Skizopsycho

1944


“Sembravamo personaggi di un film di Ridolini.”, mi racconta a volte la zia Ida, “tanti robot indaffarati che correvano velocemente da una parte all’altra, lavorando meccanicamente. Senza sapere nemmeno il perché”.“In quei nove mesi, ho visto mia madre tre volte, e solo perché ero riuscita a farmi assegnare alla distribuzione del cibo. Una volta mi diede un foulard perché potessi ripararmi dal freddo la testa calva, e mi raccomandò di non tornare mai da lei con quel fazzoletto addosso. Me ne dimenticai e quando entrai nella sua baracca, una donna - forse polacca - me lo strappò via imprecando contro di me”.“Allora capii che mia madre lo aveva rubato.

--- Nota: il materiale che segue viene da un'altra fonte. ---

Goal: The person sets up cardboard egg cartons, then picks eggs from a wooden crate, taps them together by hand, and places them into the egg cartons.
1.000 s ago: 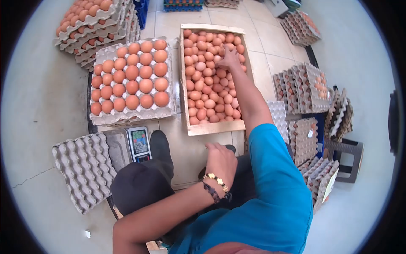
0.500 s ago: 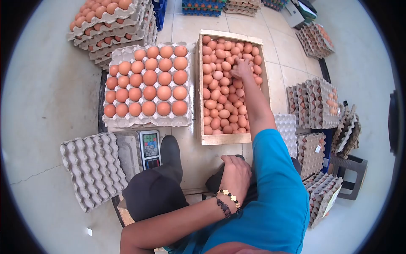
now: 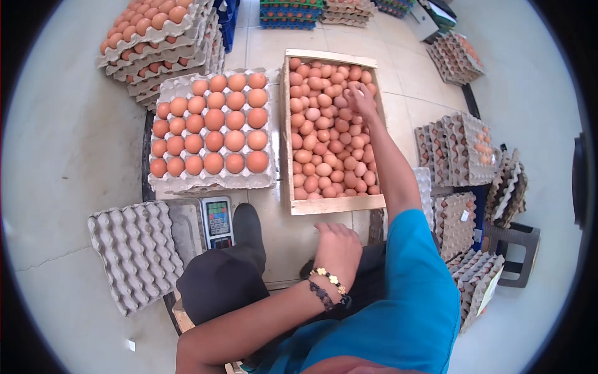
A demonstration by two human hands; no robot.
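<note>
My right hand (image 3: 361, 101) is over the far right part of a wooden crate (image 3: 339, 204) heaped with loose brown eggs (image 3: 324, 134). Its fingers curl round an egg there, mostly hidden by the hand. Nearer my body, my left hand (image 3: 338, 249) hangs above my lap, with a beaded bracelet on the wrist. Its fingers are bent under and turned away from view, so whatever they may hold is hidden. Left of the crate, a grey egg tray (image 3: 271, 149) tops a stack, with brown eggs (image 3: 213, 139) in most cups and bare cups along its far left.
A scale (image 3: 217, 219) stands by my boot, beside an upturned egg tray (image 3: 134, 255). Tall stacks of filled trays rise at the far left (image 3: 177, 50) and right (image 3: 458, 149). A dark plastic stool (image 3: 523, 249) is at the right edge.
My right hand has shifted slightly within the crate, and its fingers are more curled. My left hand has turned, with its fingers tucked further under. The whole view has shifted a little.
</note>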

Era diventata ladra per me, la sua figlia minore. Da quel giorno non l’ho più vista”.Ida non dimentica ed io con lei. Si arrotola la manica sinistra e mi mostra un numero, a perenne ricordo. Quando ero bambina, mi diceva “prova a telefonare, vediamo chi risponde”.Oggi, forse, potrebbe rispondermi un novantatreenne praticante avvocato. O un magistrato militare di sorveglianza dalla memoria corta.